障害者自立支援給付費負担金(以下「負担金」という。)は、障害者自立支援法(平成17年法律第123号)に基づき、障害者及び障害児(以下「障害者等」という。)の福祉の増進を図ることなどを目的として、市町村(特別区を含む。)が、都道府県知事の指定する障害福祉サービス事業者等から生活介護等の障害福祉サービス等を受けた障害者等に対して、介護給付費、訓練等給付費等(以下「自立支援給付費」という。)を支給した場合に、その支給に要する費用の一部を国が負担するものである。
負担金の交付額は、交付要綱等に基づき、次のように算定することとなっている。
〔1〕 所定の方式により算定した基準額と、自立支援給付費の支給に要した費用(以下「対象経費の実支出額」という。)等から寄附金その他の収入額を控除した額とを比較して少ない方の額を選定する。
〔2〕 〔1〕 により選定された額を国庫負担対象事業費として、これに100分の50を乗じて得た額を交付額とする。
本院が、23都道府県の127市区町において会計実地検査を行ったところ、次のような事態が見受けられた。
部局等 | 補助事業者 (事業主体) |
年度 | 国庫負担対象事業費 | 左に対する国庫負担金交付額 | 不当と認める国庫負担対象事業費 | 不当と認める国庫負担金交付額 | 摘要 | |
千円 | 千円 | 千円 | 千円 | |||||
(162) | 福岡県 | 田川郡香春町 | 22 | 167,887 | 83,943 | 2,988 | 1,494 | 経費を二重に計上していたものなど |
香春町は、対象経費の実支出額の算定に当たり、誤って生活介護等に係る自立支援給付費を二重に計上するなどしていた。

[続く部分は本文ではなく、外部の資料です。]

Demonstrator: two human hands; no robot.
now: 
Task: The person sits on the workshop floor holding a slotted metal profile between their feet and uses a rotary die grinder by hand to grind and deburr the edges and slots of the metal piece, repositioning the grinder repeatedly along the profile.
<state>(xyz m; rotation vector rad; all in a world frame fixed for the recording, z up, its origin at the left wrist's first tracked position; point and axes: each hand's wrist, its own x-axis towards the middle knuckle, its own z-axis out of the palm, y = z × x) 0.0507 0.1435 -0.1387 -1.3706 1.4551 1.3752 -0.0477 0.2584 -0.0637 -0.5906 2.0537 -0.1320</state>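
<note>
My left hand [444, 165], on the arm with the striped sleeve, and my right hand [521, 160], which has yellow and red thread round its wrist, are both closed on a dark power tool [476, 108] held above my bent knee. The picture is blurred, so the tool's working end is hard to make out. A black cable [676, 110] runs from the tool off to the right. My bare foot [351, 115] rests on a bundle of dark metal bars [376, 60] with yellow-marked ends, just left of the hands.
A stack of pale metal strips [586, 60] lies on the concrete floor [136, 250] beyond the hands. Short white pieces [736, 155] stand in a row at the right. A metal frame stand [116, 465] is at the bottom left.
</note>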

この結果、国庫負担対象事業費が2,988,119円過大に算定されており、これに係る負担金1,494,059円が過大に交付されていて、不当と認められる。
このような事態が生じていたのは、同町において事務処理が適切でなかったため適正な実績報告を行っていなかったこと、福岡県において事業実績報告書の審査及び確認が十分でなかったことなどによると認められる。